Limitations of Study

Several limitations to this study exist. Current guidelines recommend screening every three years in all sexually active women over 21 years of age; therefore, and as a result of the data being collected at a national reference lab, the population represented is likely a sexually active population with access to healthcare. Furthermore, cervical cancer screening guidelines have changed over the duration of data collection, with the introduction of co-testing HPV and Pap screening in women older than 30 years and recommendation against screening in women less than 21 years regardless of first sexual contact [33,34]. Despite these changes, these data and several studies indicate that the guidelines are not being followed as testing is still frequently performed on an annual basis, in women under 21 years of age, and in women following hysterectomy [28,35,36]. Another final limitation is that the Hybrid Capture 2 method does not differentiate genotypes and differentiation of specific high-risk vaccine preventable HPV strain was not possible [37,38].

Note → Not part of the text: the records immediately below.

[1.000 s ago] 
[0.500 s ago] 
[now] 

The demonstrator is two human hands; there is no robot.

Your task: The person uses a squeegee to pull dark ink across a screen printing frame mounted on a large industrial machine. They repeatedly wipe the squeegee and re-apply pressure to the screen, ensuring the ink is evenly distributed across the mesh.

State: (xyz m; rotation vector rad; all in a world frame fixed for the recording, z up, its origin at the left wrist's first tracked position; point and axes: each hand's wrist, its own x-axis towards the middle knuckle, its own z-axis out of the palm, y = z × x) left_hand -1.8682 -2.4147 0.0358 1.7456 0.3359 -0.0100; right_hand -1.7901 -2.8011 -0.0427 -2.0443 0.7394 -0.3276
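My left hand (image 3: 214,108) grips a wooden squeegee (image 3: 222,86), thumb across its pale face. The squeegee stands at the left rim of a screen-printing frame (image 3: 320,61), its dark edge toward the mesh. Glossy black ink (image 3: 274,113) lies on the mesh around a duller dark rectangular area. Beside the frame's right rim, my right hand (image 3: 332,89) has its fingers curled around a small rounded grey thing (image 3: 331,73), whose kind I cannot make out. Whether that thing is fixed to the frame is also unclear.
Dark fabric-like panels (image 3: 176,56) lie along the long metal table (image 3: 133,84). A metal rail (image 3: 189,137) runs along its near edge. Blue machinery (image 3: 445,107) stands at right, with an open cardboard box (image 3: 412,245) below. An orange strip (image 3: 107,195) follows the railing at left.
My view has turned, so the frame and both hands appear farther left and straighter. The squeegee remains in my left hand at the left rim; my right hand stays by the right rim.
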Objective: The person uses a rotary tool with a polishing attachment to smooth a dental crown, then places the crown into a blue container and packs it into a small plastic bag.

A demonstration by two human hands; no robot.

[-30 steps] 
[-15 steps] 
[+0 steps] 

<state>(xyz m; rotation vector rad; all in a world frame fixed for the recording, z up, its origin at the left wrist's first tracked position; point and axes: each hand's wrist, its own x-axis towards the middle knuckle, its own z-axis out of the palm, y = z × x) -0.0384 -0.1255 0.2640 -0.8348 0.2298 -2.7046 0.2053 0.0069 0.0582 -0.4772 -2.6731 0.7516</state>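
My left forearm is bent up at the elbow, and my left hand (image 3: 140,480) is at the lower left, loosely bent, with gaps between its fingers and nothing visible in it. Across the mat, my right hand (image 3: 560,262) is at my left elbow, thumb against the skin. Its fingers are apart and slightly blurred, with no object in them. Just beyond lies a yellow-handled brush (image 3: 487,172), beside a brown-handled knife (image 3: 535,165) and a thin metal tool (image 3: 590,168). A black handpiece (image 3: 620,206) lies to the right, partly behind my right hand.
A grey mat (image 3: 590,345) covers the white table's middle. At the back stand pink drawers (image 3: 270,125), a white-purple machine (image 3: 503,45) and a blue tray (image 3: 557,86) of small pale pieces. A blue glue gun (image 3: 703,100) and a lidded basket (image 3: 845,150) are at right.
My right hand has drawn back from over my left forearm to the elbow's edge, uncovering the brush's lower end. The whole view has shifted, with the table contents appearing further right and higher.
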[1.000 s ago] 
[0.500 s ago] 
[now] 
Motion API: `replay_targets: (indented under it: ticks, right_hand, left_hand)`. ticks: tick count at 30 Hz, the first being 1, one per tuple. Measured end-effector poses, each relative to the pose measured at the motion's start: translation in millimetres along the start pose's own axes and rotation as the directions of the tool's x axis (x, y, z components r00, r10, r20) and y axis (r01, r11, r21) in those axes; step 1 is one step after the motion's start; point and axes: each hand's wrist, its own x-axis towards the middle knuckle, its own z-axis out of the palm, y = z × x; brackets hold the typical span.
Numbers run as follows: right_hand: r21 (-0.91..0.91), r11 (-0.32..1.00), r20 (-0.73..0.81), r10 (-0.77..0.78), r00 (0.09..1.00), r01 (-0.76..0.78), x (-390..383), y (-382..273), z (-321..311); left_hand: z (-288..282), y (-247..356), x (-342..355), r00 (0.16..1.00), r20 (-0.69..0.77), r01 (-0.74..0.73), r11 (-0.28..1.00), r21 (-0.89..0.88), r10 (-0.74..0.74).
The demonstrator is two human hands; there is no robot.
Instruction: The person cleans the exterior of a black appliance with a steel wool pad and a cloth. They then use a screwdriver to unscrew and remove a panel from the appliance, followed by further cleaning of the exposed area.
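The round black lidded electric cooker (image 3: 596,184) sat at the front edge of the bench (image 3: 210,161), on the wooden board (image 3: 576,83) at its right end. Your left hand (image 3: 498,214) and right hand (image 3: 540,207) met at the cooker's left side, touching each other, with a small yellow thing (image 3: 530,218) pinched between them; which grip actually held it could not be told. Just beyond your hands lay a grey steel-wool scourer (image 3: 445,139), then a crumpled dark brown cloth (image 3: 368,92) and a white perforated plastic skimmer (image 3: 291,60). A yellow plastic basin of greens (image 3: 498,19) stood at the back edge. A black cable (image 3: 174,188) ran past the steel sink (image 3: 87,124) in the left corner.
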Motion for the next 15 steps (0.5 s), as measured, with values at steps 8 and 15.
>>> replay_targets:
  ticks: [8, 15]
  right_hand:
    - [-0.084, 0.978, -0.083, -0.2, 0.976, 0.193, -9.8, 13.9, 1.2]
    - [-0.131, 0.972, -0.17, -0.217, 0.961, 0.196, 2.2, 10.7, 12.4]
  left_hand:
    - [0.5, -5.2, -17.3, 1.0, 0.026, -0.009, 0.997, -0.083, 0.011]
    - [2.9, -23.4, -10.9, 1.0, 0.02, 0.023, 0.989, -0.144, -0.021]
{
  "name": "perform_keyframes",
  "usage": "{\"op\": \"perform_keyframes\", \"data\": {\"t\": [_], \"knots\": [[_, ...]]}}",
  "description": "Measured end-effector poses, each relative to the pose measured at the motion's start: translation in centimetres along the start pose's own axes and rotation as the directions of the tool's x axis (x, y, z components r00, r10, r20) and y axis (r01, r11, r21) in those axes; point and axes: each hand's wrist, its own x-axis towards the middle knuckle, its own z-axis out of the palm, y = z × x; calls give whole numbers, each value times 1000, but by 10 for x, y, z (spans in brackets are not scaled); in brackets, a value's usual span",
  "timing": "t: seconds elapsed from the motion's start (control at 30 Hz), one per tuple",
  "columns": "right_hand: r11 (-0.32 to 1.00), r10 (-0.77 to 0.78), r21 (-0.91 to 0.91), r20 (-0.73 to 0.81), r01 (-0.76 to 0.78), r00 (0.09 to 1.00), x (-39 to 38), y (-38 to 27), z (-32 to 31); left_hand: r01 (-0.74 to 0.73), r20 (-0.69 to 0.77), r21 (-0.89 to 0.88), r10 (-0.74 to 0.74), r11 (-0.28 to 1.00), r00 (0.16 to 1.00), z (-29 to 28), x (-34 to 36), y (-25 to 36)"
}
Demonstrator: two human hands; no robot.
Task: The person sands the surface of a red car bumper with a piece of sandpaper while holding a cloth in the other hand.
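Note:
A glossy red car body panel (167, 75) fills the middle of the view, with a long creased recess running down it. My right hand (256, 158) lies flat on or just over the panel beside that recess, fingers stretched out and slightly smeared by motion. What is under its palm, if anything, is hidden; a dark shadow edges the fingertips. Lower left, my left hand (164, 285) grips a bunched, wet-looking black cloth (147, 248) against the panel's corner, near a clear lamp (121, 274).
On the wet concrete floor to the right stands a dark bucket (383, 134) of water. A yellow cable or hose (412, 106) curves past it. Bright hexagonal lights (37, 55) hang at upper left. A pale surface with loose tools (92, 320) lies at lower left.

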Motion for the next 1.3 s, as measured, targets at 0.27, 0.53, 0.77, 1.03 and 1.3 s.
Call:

We attempted to mitigate some of the potential biases by focusing on collection pattern 1 (results within five days of collection) and only including one visit within the calendar year, but future studies of this kind will certainly be needed to both validate and improve upon methodology. Additional studies that have access to multiple testing sites may be able to refine analyses by using characteristics of the different client sites: for example, differences in ordering volumes, within-center positivity rates, or information collected outside of the analytic framework, such as clinical indications for testing in their population. Our study demonstrates the potential for using HPV test data from large national reference laboratories to supplement the ongoing and planned efforts to monitor HPV vaccine impact in the US [39].

Conclusion

In evaluating the surveillance tool, we find that it is important to consider many sources of heterogeneity, e.g., age, type of test, location, and type of testing center, and also consider quantitative methods of adjustment and distribution assessment to construct a useful surveillance tool. Further studies should expand on this methodology.

The results of the surveillance tool indicate a downward trend in vaccine-appropriate age groups consistent with uptake of the HPV vaccine. The pre-post rate changes were in direct contrast between the age-appropriate groups and the groups too old for the HPV vaccine, further indicating the surveillance tool may be detecting the impact of the HPV vaccine over time. After refinement, this surveillance tool should remain in place to observe the future impact of the HPV vaccine.